When UK prime minister Liz Truss was interviewed on local radio last month, she was asked about a hospital that is so dilapidated its roof is being held up with thousands of wooden and steel props. Truss, whose own constituency is near the hospital in Norfolk, said she couldn’t make any promises but would lobby on the issue “as the local MP”.
The exchange summed up the juncture at which Britain finds itself. The fabric of the country is fraying, but the government is seemingly helpless to do anything about it, and indeed might be about to make the situation worse.
The idea of slashing welfare payments in the middle of a cost of living crisis has already been chewed over and spat out by many Conservative MPs
Jeremy Hunt, the new chancellor, scrapped most of Truss’s unfunded tax cuts on Monday in an effort to reassure markets that the UK was a fiscally sensible country. But that still leaves a hole to fill. He said spending in some areas would have to be cut.
The problem is: cut what?

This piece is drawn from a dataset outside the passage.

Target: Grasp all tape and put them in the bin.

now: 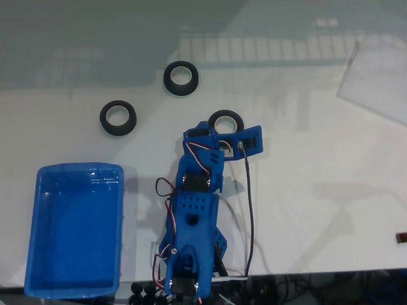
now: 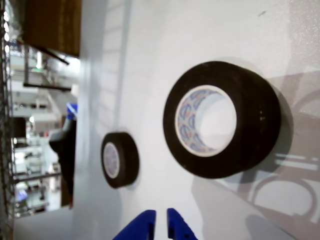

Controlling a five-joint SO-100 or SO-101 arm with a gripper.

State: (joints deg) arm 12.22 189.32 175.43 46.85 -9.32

The idea of slashing welfare payments in the middle of a cost of living crisis has already been chewed over and spat out by many Conservative MPs. Uprating working-age benefits by earnings rather than inflation next year would save the treasury about £5 billion (€5.75 billion), but it would not meet Hunt’s promise to “prioritise the most vulnerable” at a time when people are already asking food banks for items they don’t need to cook because they’ve switched their gas off.
Public services are not an easy target for cuts either. On Monday, the Institute for Government published its annual assessment of the state of nine public services: general practice, hospitals, adult social care, children’s social care, neighbourhood services, schools, police, criminal courts and prisons. The report found that, after a decade of austerity, many public services went into the pandemic with longer waiting times, reduced access, missed targets and other signs of diminishing standards.

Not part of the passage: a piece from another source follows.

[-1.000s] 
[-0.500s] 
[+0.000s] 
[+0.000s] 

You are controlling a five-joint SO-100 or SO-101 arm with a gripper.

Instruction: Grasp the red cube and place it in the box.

Since then, demand has grown and backlogs have ballooned. NHS waiting lists for elective treatments reached over seven million people by August this year, the highest on record. In the crown court, the backlog was 59,700 cases in June, slightly below the peak in 2021 but higher than any point since at least 2000. “There is no meaningful ‘fat’ to trim from public service budgets,” the authors concluded.
Holding down public sector pay is also difficult at a time of high inflation. With a tight labour market, public services from education to health and prisons are already struggling to recruit and retain people on current pay levels. The most recent official pay data showed private sector wage growth was 6.2 per cent while public sector wage growth was just 2.2 per cent.
Day-to-day spending is less visible, at least until your local hospital roof is propped up with stilts
Nor is there public appetite for more austerity. In 2010, only 31 per cent of the British public were in favour of higher taxes to spend more on health, education and social benefits. In 2021, that figure was 52 per cent. In light of this, the government will be tempted to cut public investment instead of day-to-day spending, which is less visible — at least until your local hospital roof is propped up with stilts.
But lower investment makes public services less efficient, and therefore more expensive in the long run. Take health, for example, where the hospital in Norfolk isn’t a one-off. Parts of the NHS estate “do not meet the demands of a modern health service”, a report by the National Audit Office found in 2020. Indeed, 14 per cent of it predates the formation of the NHS in 1948.
The NAO said “high-risk” backlog maintenance had grown by 139 per cent between 2014/15 and 2018/19. “High-risk” is defined as “where repairs/replacement must be addressed with urgent priority in order to prevent catastrophic failure, major disruption to clinical services or deficiencies in safety liable to cause serious injury and/or prosecution.”
Capital spending on healthcare is much lower in the UK than similar OECD countries, according to the Health Foundation. It’s not just about buildings, it’s also about modern equipment and technology. Among the EU15 and G7 countries, the UK has the lowest number of CT and MRI scanners per capita. And underinvestment problems go beyond health. As the Institute for Government concludes: “In many cases, there are too few staff, with excessive workloads, working on outdated equipment in rundown buildings”.
When in office, Conservative chancellor George Osborne liked to describe his austerity programme as “fixing the roof while the sun is shining”. Now the government has boxed itself into a very tight spot. The sun isn’t shining but, as the people of Norfolk know, we still need to fix the roof.